The grieving new mother spent five days in hospital with high blood pressure. She had to sort a funeral and was told to name her daughter. Grace chose Maya Margaret Rose Polley and says, “She had a full head of light brown hair and was very tall.”

When Grace moved from Invercargill to Tauranga shortly after to try and move on, she started working as a bartender.

It wasn’t long before she met glazier Aaron, 45, in June 2018. “He approached me at work and asked for a piece of paper. Then with a big cheesy grin he handed me his name and number.”

Less than six months later the couple unknowingly conceived. “Again I had no symptoms and had no idea. I’d thought surely what’d happened was a once-in- a-lifetime thing,” tells Grace, whose second-born arrived on July 26, 2019, weighing 2.3kg. “Around 1am my stomach was kind of off, and I figured it was something I ate.”

An hour later she woke Aaron in immense pain and they headed to Tauranga Hospital.

Baby Sasha has slotted in easily to her doting parents’ lives.

“A nurse did an ultrasound and said it looked like cysts and fluid,” says Grace. “But then a paediatric nurse looked and, staring at Aaron and me, said, ‘There’s a baby in there. You’re in labour.'” This time Grace’s precious baby had a heartbeat.

Aaron recalls, “I’d always wanted a daughter but we weren’t prepared at all. It happened so quick.”

The shocked pair were told Sasha was breach and Grace needed an emergency Caesarean.

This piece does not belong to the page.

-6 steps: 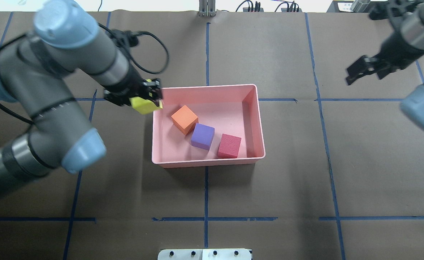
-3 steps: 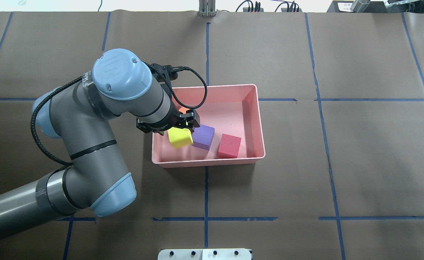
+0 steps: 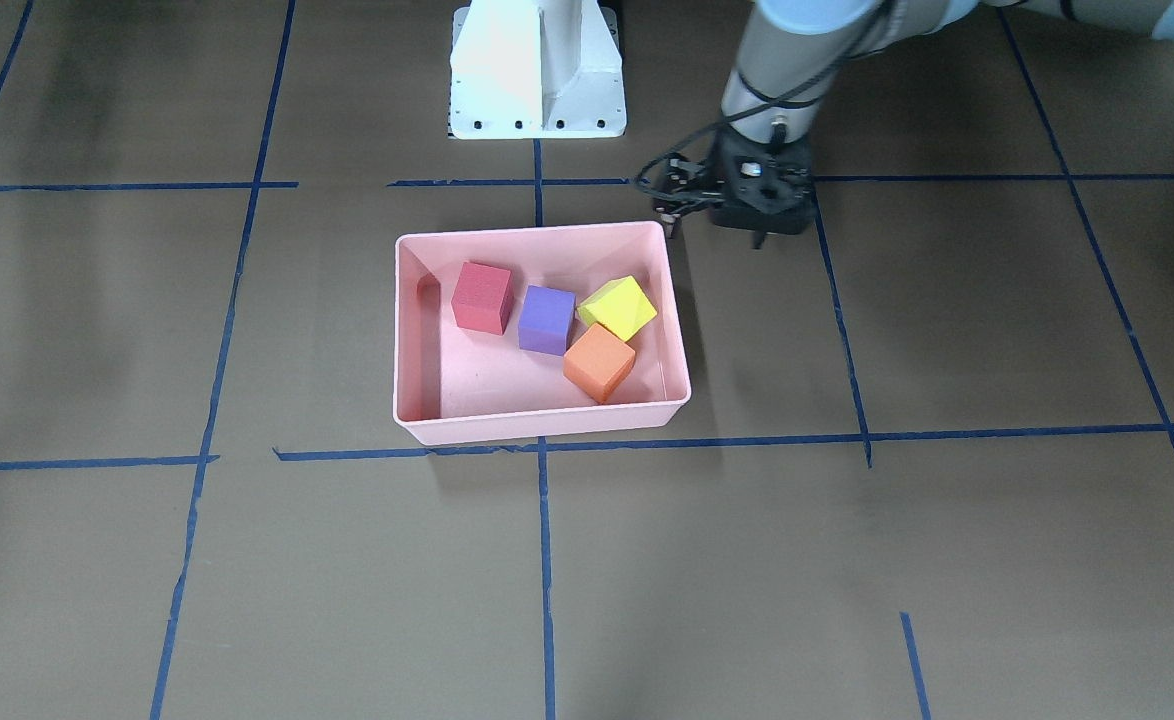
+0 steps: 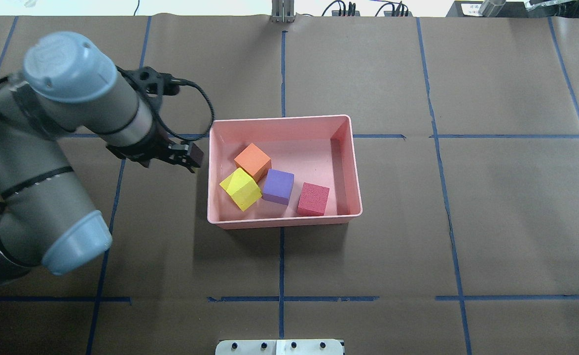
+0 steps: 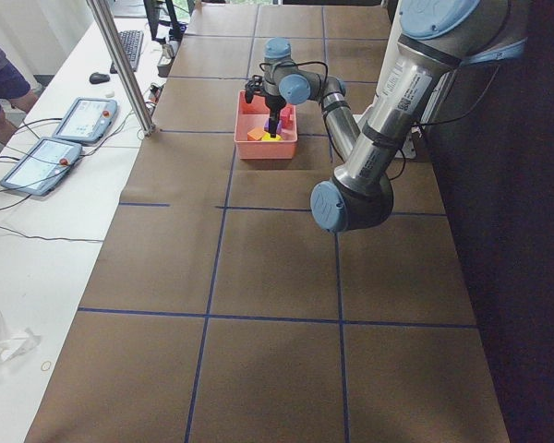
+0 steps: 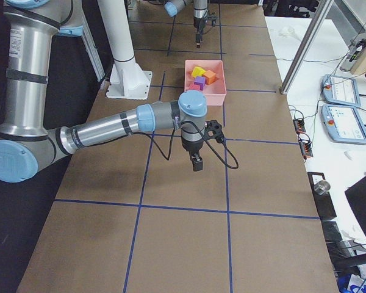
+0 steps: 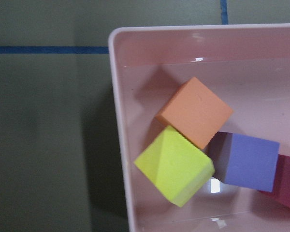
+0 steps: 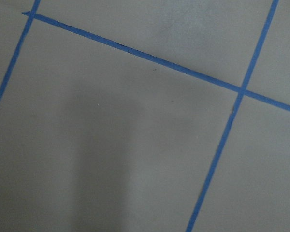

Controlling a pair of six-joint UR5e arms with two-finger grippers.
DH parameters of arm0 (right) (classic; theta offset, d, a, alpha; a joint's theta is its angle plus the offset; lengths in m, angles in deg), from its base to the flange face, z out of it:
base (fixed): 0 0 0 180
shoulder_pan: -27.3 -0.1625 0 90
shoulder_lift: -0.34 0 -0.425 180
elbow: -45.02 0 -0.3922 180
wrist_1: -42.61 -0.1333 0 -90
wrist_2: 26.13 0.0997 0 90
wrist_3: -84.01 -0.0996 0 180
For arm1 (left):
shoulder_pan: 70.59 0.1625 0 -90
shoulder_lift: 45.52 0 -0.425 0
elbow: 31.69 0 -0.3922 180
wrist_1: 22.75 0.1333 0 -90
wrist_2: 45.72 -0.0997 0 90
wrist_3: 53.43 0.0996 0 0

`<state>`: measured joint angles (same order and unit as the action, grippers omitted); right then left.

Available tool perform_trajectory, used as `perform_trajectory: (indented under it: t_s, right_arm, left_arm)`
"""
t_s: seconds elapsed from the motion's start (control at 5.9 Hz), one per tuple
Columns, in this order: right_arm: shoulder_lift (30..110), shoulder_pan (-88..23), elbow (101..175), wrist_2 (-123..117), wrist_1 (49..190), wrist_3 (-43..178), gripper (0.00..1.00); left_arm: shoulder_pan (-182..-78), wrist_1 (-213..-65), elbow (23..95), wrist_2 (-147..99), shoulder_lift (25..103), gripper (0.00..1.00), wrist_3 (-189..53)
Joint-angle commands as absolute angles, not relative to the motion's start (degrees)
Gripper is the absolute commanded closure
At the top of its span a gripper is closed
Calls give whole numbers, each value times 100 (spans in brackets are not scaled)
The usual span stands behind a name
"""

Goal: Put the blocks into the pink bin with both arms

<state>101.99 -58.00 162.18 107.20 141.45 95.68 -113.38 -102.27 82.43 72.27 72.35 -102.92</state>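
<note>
The orange block (image 4: 253,161), yellow block (image 4: 240,189), purple block (image 4: 277,186) and red block (image 4: 313,198) sit in the pink bin (image 4: 284,119), mid-frame. Just left of it, the left claw (image 4: 193,161) is spread and empty; the right claw (image 6: 196,163): cannot tell.

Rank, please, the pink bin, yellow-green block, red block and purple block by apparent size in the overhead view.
1. pink bin, clearly largest.
2. yellow-green block, red block, purple block: alike, so unranked.

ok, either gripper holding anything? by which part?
Nothing. All four blocks lie in the pink bin; left gripper sits empty beside it, right gripper carries none.
</note>
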Motion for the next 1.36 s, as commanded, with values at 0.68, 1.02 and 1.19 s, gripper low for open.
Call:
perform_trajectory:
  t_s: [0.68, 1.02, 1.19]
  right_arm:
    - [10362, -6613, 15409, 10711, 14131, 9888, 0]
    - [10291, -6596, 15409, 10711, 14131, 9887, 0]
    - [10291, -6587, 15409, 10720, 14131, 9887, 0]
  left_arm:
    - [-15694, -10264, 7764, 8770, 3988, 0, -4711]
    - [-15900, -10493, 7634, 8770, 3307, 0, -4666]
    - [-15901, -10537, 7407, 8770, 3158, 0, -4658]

Since the doting mum has rods and screws throughout her back from surgery in childhood for scoliosis – a condition that causes a curve in the spine – she went under general anaesthetic.

When she awoke, Grace was told her new daughter was not breathing, but doctors miraculously brought her back to life after 10 minutes, and she remained in hospital for a month.

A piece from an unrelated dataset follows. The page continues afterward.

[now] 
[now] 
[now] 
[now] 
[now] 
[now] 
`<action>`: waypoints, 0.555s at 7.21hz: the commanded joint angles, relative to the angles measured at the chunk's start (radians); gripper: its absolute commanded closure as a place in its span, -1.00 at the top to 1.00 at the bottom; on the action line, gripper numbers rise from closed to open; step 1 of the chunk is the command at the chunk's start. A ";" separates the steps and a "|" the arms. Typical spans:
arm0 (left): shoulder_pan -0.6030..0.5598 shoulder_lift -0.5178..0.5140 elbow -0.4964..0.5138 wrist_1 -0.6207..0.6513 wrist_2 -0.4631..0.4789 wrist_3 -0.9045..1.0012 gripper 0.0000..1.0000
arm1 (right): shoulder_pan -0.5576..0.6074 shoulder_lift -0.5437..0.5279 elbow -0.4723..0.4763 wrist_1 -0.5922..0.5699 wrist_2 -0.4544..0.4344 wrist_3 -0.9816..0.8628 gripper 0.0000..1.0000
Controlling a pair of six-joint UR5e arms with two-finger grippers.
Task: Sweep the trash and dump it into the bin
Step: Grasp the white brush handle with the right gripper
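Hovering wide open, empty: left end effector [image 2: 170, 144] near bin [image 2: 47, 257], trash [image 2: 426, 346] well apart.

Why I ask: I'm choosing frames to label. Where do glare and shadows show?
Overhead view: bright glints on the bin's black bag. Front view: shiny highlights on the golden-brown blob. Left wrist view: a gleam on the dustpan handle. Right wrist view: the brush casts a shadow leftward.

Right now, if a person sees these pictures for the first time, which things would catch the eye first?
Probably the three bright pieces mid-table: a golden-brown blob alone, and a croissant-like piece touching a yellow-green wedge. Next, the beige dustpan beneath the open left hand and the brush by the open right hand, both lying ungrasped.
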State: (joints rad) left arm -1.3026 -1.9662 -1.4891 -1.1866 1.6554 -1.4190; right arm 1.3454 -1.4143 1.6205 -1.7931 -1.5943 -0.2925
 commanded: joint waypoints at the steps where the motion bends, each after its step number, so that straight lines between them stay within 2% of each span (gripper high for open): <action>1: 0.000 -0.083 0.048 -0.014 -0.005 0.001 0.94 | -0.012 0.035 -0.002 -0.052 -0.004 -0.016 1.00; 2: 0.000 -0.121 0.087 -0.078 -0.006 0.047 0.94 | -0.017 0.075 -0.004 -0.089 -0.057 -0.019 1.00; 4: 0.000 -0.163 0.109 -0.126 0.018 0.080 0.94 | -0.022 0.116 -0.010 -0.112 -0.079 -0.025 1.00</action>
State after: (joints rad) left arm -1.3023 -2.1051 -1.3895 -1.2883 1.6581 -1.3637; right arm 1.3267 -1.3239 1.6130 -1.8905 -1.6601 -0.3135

Grace recollects, “I got wheeled into a bedroom and all I saw was Aaron holding this little bundle over his shoulder. He was like, ‘Are you OK? Oh my God, we’ve had a baby!'”

While their flatmate asked the couple to move out, not wanting to live with a crying baby, other family and friends rallied around the new parents. People gifted boxes of clothes, toys and nappies, and local church charities helped with baby furniture.

Aaron, holding the newborn, had a fast track to fatherhood.

“A lot of the residents at the retirement home did knitting, which was so gorgeous,” smiles Grace. “A friend let us move in and we’re still there. Aaron has been incredible and Sasha is happy and healthy. She laughs at everything.”

After the stress of two harrowing births, Grace was diagnosed with post traumatic stress disorder and perinatal depression, but is on the up.

She agrees with new dad Aaron when he confesses, “Getting pregnant is always sort of in the back of my mind now, but next time it’s going to be planned. Until then, we’ll be doing lots of pregnancy tests!”

“I’d always wanted a daughter but we weren’t prepared at all. It happened so quick,” Aaron recalls.

Grace has been told her body doesn’t show or respond to pregnancy like other females. There’s also the possibility scoliosis is the reason for the unusual placement of her ovaries.

“Not knowing you’re pregnant until labour can happen to anyone and it obviously does,” Grace concludes. “It’s a traumatic thing to go through, but it’s cool knowing I’m a mum now. Sasha is amazing and just perfect.”